• _Task objective_:
Where does the word "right" appear in the data? Copy every line that holds it.

-------- Dataset section

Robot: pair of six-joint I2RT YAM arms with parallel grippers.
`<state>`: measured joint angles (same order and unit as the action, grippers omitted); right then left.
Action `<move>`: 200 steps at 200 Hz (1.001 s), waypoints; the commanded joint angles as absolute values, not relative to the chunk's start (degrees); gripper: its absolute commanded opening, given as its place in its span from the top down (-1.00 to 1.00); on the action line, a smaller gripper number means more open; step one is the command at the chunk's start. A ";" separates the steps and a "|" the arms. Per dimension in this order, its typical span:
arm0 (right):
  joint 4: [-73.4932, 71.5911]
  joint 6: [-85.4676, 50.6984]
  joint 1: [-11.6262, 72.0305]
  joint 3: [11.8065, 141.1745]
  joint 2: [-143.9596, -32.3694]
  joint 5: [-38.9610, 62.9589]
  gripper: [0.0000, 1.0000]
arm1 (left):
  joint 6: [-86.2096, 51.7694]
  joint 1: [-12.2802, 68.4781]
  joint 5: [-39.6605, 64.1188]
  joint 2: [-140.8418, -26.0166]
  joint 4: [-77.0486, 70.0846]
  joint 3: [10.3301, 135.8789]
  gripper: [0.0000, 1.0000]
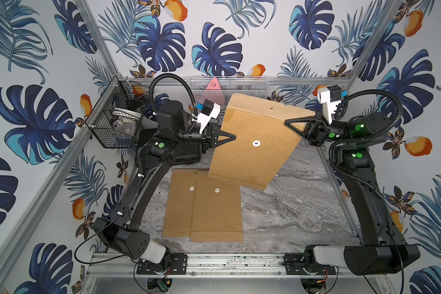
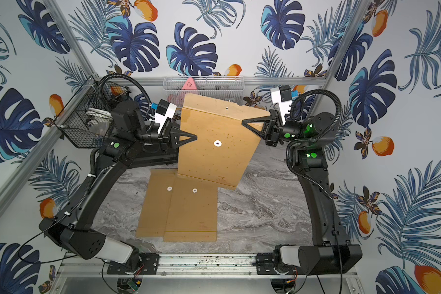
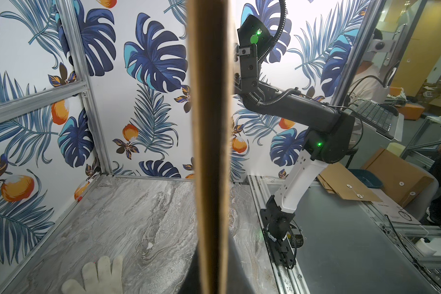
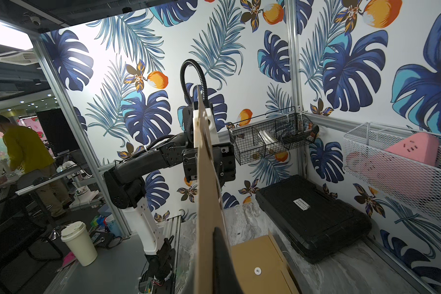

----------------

• _Solution to this task_:
`<state>`: measured joint angles (same order and unit as the action, grippers omitted); right then left.
arm0 (right):

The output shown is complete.